Unprecedented demand for tickets to the event ensured an early sell-out.
And then there are other tributes to the bizarre, such as is found in the 1974 Italian film by director Sergio Grieco, The Sinful Nuns of St. Valentine.
Returning to the mainstream and the origins of today’s St. Valentine’s Day, during the Middle Ages it was believed that around mid-February, the birds partnered. Later, in the Parliament of Foules, by the medieval English poet Geoffrey Chaucer (1343?-1400), we read: “For this was sent on Seynt Valentyne’s day/Whan every foul cometh ther to choose his mate.”
For this reason the day of Saint Valentine was viewed as consecrated to lovers and as an occasion for love letters and sending lovers’ tokens. Both the English and French literatures of the 14th and 15th centuries allude to the practice. Those who chose each other under these circumstances appear to have called each other their Valentines.
The apocryphal nature of many of these accounts, however, ensures mystery continues shrouding the persona of Saint Valentine and the development of the Valentine’s Day tradition as we know it. But whatever the truth, gradually, Feb. 14 became the date for exchanging love messages and Saint Valentine became the patron saint of lovers. Commercial valentines were introduced in the 19th century and now the date is supremely commercialized.
So this Valentine’s Day when you act locally by giving flowers and chocolates, think globally and remember that there is, actually, much more to the occasion than the trite commerciality of the present day.
Remember too that the roots of the occasion lie in paganism.

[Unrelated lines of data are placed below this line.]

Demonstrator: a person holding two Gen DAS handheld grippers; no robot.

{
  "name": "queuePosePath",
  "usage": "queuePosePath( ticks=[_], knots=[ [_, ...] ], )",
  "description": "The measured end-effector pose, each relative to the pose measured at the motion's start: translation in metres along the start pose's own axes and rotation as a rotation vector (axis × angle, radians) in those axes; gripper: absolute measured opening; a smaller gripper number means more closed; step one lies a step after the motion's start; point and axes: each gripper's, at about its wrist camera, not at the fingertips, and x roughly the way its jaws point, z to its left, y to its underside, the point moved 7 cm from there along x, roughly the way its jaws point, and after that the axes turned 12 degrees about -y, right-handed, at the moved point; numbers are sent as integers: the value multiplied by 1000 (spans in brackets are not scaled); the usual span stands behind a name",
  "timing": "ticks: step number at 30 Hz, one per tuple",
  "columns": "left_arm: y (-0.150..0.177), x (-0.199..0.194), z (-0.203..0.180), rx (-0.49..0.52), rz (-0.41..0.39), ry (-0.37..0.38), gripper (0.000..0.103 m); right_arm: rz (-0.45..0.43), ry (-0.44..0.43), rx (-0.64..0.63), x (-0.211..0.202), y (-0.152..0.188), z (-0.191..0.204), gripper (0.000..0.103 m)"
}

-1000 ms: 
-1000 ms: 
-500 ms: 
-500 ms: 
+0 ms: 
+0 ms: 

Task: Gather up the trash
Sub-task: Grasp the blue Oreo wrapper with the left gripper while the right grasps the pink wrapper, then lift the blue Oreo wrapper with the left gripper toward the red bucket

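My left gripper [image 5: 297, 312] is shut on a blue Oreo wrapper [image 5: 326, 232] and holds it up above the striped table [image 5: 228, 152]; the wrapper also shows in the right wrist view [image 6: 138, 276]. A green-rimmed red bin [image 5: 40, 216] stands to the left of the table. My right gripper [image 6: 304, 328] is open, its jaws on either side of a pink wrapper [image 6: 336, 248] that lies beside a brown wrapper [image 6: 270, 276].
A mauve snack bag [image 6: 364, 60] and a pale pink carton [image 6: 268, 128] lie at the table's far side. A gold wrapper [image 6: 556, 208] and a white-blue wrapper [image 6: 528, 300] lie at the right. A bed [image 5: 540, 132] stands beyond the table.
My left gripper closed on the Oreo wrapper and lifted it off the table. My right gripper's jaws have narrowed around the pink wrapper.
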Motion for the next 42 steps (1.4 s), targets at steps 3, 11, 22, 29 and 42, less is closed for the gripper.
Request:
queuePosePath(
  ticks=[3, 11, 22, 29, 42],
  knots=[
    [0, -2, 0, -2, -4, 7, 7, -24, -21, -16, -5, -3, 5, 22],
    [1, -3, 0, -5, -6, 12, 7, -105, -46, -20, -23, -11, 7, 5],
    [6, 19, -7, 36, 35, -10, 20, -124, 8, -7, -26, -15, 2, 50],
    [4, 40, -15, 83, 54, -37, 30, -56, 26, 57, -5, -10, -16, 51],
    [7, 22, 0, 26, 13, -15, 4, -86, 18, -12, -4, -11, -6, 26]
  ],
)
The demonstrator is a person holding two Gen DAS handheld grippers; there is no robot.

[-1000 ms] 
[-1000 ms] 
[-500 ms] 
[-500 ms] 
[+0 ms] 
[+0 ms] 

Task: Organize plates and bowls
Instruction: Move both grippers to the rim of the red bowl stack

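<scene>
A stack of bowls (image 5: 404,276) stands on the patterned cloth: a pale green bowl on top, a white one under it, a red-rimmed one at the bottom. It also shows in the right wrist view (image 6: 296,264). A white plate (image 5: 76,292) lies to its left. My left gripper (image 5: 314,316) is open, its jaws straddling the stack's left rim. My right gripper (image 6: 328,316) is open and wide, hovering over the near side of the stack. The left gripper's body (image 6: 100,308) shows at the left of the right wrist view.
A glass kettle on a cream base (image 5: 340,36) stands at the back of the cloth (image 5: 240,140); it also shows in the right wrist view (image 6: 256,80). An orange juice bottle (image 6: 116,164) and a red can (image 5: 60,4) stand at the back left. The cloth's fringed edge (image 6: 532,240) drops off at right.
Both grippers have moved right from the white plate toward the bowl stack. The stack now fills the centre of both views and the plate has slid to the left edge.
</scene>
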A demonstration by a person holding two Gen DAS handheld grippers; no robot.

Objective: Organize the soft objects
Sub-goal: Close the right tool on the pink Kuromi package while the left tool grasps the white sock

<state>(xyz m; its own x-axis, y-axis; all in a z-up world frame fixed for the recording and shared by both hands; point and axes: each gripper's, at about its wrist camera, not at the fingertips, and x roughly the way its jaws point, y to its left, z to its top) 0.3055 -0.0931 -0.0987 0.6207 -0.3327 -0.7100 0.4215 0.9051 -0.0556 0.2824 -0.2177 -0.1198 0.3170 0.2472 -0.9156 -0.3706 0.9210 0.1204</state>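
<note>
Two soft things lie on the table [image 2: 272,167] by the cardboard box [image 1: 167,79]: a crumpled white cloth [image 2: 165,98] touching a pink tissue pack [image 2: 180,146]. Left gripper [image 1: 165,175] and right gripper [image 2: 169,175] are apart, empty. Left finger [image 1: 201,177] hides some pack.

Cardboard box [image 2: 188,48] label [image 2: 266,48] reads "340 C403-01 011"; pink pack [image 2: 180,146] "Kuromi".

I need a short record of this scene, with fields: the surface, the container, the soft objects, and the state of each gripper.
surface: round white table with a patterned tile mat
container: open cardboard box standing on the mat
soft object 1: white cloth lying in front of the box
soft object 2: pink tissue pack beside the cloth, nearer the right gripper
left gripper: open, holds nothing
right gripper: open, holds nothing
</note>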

So, if you cannot afford a ticket to Edmonton, why not draw some inspiration from the Lupercalia and put those flowers and chocolates to some imaginative use. Enjoy.

Sounds like a good party!

In a similar vein, our old church used to observe the Feast of St. Lawrence with…cough…a barbecue :wink:

Redwolf

To most above: Amen.

“In a similar vein” always reminds me of Rhesus sympathies between one’s S.V. (significant vampire) and us, like “Awg… I love her, but she’s A+; dear Editor, can we coagulate?”